Alloa is the main urban hub of the region, but is not abundant in obvious attractions. That said, its 14th century Tower is a smashing wee place in the heart of the town. Beautifully structured, it pays to take a wander around the perimeter to skulk out the best light for your photos. Traditional home to the Erskine family (staunch supporters of Mary Queen of Scots in her time), the interior takes on the classic stately home feel behind near-impregnable stone walls. Be sure to make your way to the roof for almost-entirely impressive panoramic views. I say almost. I’m sure a view directly over a Tesco car park was not what the Bruce would’ve quite had in mind but no matter, he probably hadn’t envisaged his descendants shooting the breeze with the most famous poet ever either.
In stark contrast to the majesty of Castle Campbell, there comes the moody and desolate Sauchie Tower. A rather sad site given its so-hard-to-spot-you-may-drive-back-over-your-tracks-several-times location and general state of abandonment way off the beaten path but, even still, it doesn’t half tingle the imagination.
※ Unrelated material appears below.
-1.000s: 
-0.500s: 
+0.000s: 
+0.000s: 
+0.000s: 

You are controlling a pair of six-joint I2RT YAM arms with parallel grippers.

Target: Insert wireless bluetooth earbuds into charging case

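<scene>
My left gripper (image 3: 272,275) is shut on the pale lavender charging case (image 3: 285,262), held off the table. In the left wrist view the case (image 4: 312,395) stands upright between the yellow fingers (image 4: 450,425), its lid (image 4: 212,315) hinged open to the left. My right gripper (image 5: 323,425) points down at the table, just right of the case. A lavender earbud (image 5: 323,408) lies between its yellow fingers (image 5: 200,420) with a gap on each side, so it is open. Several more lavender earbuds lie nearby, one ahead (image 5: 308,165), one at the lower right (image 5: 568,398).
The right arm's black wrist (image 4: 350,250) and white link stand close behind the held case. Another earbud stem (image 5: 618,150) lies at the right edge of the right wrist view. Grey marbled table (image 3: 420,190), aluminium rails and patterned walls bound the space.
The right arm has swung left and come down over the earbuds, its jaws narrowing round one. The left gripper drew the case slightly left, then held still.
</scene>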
A far cry from the status of royal gift that little Sauchie once was when Robert the Bruce himself passed the lands to Henri de Annand in 1321, the tower has certainly seen grander days.Very rarely open to the public, you are likely to have to make do with a wander around the outer shell.
The home of William Alexander, the fellow largely responsible for the colonisation of Nova Scotia, this pretty place has an enviable sighting underneath the gaze of the Ochils. Don’t let the slightly intimidating exterior fool you, it was built much more for comfort than conflict. Pretty unfortunate opening hours they’ve got – I’ve always showed up for it to be closed but visit between 14.00 and 17.00 in summer and you’ll hopefully be sorted. This is also just down the road from Alva so a nice tie in with Alva Glen.
Are you a Clackmannanshire convert yet? With new resources available I’m really looking forward to seeing the tourism infastructure here expand and develop. With all the worldwide travel interest in Scotland just now, there’s plenty of love to go around!